El statu quo deja a todos contentos. ¿O debería ser que deja a todos infelices pero totalmente comprometidos, por lo tanto infelices pero satisfechos? Dependiendo de sus antecedentes, un grupo de padres se desahoga diciendo que las escuelas de sus hijos son antros de depravación y lavado de cerebro. El otro grupo llega a imaginarse a sí mismo como librepensadores y guardianes de la luz contra las fuerzas de la oscuridad. El furor deja a ambos bandos seguros de que están evitando una hecatombe informativa que despojará a nuestros hijos.

La batalla por la prohibición de libros sería más alarmante si los padres, especialmente las pancartas, prestaran más atención a los medios que no sean libros en la escuela. Los dramas de televisión transmitidos, consumidos libremente por millones de estudiantes, hacen más para dar a conocer públicamente sus opciones sexuales que incluso los planes de estudio más “progresistas”. Todos los libros prohibidos pueden comprarse en Barnes and Noble, pedirse en Amazon o pedirse prestados a un amigo si no están disponibles en la biblioteca local.

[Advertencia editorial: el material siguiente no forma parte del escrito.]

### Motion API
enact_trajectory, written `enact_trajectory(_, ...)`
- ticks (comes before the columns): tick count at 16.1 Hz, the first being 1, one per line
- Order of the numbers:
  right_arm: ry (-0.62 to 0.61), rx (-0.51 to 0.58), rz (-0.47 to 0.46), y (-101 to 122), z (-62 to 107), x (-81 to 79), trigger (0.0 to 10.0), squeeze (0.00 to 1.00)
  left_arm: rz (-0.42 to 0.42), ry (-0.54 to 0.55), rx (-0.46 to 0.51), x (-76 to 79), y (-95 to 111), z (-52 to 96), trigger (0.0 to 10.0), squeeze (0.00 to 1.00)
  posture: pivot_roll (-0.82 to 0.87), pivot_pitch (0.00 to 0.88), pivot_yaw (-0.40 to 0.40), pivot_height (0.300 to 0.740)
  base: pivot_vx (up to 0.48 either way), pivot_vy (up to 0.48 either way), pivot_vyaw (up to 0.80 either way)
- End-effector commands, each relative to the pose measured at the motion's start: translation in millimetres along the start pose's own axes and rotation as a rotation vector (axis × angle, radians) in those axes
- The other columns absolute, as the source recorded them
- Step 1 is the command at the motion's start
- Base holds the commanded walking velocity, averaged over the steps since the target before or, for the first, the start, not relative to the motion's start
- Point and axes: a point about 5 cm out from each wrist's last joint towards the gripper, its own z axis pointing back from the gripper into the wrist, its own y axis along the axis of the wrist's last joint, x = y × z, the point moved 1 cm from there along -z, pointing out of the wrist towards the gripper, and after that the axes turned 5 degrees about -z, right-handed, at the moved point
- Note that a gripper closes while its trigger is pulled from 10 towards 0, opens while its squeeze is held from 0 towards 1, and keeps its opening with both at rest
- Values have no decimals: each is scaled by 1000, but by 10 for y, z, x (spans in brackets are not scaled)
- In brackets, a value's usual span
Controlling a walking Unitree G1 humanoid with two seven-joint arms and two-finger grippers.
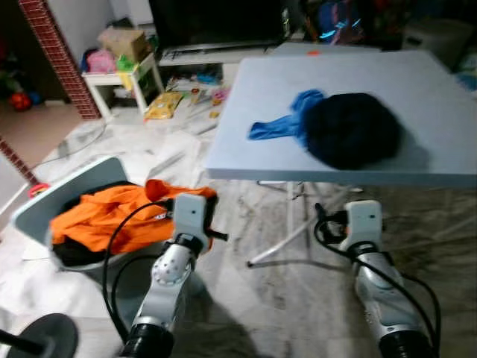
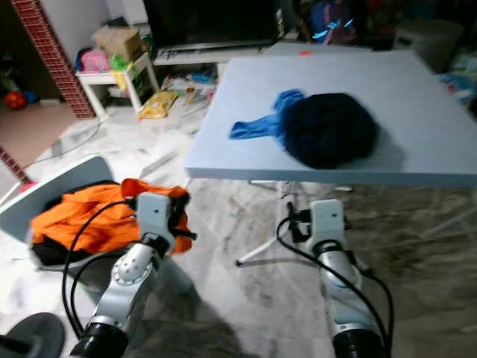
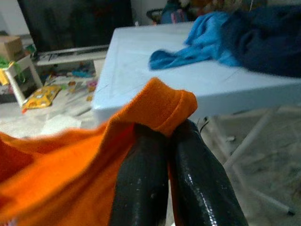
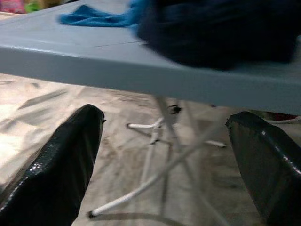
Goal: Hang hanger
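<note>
My left gripper [image 3: 162, 141] pinched the orange garment [image 3: 70, 165] between closed fingers, while my right gripper [image 4: 164, 155] gaped wide, holding nothing.

Counter [image 1: 417, 97]: smooth matt pale-blue top, thin white metal legs. Orange garment [image 1: 112, 212]: soft matt cloth. Blue cloth [image 1: 287, 123] and dark navy garment [image 1: 350, 130]: matt fabric. Left pincer [image 3: 167, 141] fingers [image 3: 197, 183]: glossy black. Floor [image 1: 246, 298]: veined, marble-like, faint sheen.
</note>
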Motion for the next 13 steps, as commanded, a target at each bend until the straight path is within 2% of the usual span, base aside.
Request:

Cualquier niño mayor de 12 años con acceso a una computadora y un navegador puede consumir más erotismo suave, medio y duro que el propietario de una tienda de pornografía de la década de 1970, y estos mismos muchachos probablemente puedan brindarle más información sobre las variedades de expresión sexual que el académico promedio del Instituto Kinsey. Que no exista ninguna protesta organizada de la televisión o la web (o defensas del material que se encuentra en ellos) te dice todo lo que necesitas saber sobre la seriedad de las pancartas de libros escolares.